_Your assignment_
To complete this task, print all the data below exactly but leave out the images.

_Source material_
######

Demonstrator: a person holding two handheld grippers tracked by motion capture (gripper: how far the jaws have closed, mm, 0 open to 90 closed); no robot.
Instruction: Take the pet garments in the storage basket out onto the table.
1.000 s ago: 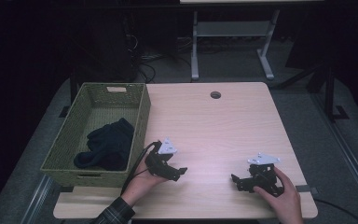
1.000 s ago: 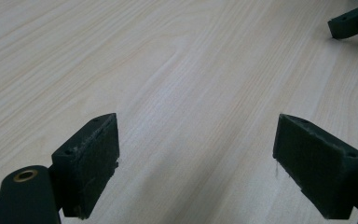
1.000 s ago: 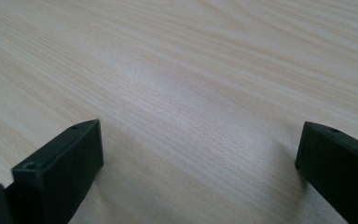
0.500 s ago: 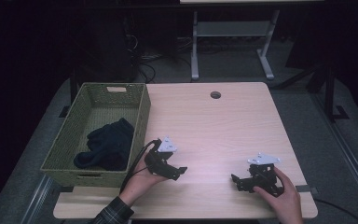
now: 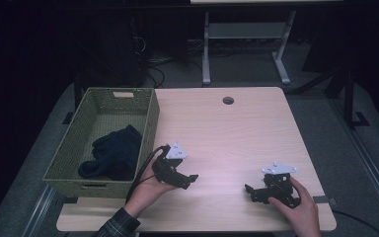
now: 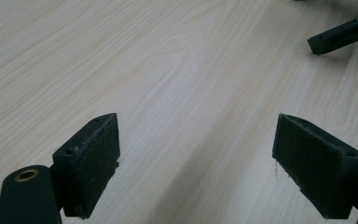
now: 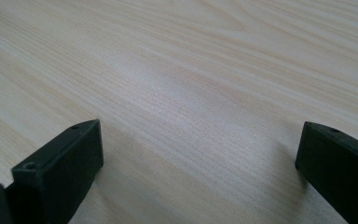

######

_Solution to this problem_
Demonstrator: a person holding two handheld grippers tracked by motion capture (gripper: how far the jaws have closed, mm, 0 open to 90 closed); no robot.
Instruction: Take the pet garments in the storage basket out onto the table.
1.000 s ago: 
1.000 s ago: 
1.000 s ago: 
0.500 s ago: 
now: 
now: 
now: 

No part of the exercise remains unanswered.